SECURITIES AND EXCHANGE COMMISSION
Washington, D.C. 20549
Pursuant to Section 13 or 15(d)
of the Securities Exchange Act of 1934
Date of Report: June 21, 2018 (Date of earliest event reported)
Exact Name of Registrant
as specified in its charter
|State or Other Jurisdiction of Incorporation or Organization|| |
|1-2348||PACIFIC GAS AND ELECTRIC COMPANY||California||94-0742640|
77 Beale Street
P.O. Box 770000
San Francisco, California 94177
(Address of principal executive offices) (Zip Code)
(Registrants telephone number, including area code)
77 Beale Street
P.O. Box 770000
San Francisco, California 94177
(Address of principal executive offices) (Zip Code)

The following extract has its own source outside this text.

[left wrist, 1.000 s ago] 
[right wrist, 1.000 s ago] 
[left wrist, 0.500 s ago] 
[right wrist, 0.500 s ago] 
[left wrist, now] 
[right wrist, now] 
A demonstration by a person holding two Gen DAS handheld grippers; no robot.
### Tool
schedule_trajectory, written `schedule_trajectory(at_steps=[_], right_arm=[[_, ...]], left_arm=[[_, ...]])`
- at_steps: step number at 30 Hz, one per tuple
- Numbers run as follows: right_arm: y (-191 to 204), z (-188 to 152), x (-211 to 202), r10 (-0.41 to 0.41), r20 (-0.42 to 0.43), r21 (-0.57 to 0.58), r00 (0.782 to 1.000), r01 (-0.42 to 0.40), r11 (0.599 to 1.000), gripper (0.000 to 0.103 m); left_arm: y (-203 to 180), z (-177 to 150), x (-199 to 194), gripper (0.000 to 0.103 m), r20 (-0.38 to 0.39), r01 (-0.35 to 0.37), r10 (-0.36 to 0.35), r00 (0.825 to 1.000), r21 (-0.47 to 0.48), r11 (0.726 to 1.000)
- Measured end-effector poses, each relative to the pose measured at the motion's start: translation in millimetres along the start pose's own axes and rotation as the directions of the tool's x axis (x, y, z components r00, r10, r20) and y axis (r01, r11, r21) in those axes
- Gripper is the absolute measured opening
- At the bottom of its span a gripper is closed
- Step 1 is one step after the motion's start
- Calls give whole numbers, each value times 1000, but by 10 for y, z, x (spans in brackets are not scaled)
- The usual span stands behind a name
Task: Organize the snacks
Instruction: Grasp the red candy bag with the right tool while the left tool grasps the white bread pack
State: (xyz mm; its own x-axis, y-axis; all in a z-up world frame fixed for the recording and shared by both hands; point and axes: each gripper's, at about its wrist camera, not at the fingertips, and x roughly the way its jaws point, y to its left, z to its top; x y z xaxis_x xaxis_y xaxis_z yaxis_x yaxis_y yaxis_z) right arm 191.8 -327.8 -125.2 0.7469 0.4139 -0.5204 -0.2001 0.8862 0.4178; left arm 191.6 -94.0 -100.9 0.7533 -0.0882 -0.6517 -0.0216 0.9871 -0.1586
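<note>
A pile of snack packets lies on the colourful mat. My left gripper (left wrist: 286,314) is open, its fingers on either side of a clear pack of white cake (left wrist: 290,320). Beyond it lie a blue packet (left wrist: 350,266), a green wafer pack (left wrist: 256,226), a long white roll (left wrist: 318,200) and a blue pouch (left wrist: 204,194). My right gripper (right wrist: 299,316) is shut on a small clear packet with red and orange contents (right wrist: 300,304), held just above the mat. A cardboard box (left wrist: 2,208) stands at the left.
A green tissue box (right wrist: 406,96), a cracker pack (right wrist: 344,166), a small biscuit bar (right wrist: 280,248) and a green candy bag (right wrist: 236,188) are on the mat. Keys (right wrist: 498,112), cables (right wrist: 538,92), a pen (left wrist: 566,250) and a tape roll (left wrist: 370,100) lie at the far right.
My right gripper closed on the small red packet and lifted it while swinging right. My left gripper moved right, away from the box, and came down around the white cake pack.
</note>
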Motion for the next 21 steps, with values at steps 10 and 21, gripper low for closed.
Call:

(Registrants telephone number, including area code)
Check the appropriate box below if the Form 8-K filing is intended to simultaneously satisfy the filing obligation of the registrant under any of the following provisions (see General Instruction A.2. below):
|☐||Written communications pursuant to Rule 425 under the Securities Act (17 CFR 230.425)|
|☐||Soliciting material pursuant to Rule 14a-12 under the Exchange Act (17 CFR 240.14a-12)|
|☐||Pre-commencement communications pursuant to Rule 14d-2(b) under the Exchange Act (17 CFR 240.14d-2(b)|
|☐||Pre-commencement communications pursuant to Rule 13e-4(c) under the Exchange Act (17 CFR 240.13e-4(c))|
Indicate by check mark whether the registrant is an emerging growth company as defined in Rule 405 of the Securities Act of 1933 (§230.405 of this chapter) or Rule 12b-2 of the Securities Exchange Act of 1934 (§240.12b-2 of this chapter).
|Emerging growth company||PG&E Corporation||☐|
|Emerging growth company||Pacific Gas and Electric Company||☐|
If an emerging growth company, indicate by check mark if the registrant has elected not to use the extended transition period for complying with any new or revised financial accounting standards provided pursuant to Section 13(a) of the Exchange Act.
|Pacific Gas and Electric Company||☐|
Item 8.01 Other Events
2017 Northern California Wildfires
As previously reported, beginning on October 8, 2017, multiple wildfires spread through Northern California, including Napa, Sonoma, Butte, Humboldt, Mendocino, Del Norte, Lake, Nevada and Yuba Counties, as well as in the area surrounding Yuba City (the Northern California wildfires). According to the California Department of Forestry and Fire Protection (CAL FIRE) California Statewide Fire Summary dated October 30, 2017, at the peak of the wildfires, there were 21 major wildfires in Northern California that, in total, burned over 245,000 acres and destroyed an estimated 8,900 structures. The wildfires also resulted in 44 fatalities.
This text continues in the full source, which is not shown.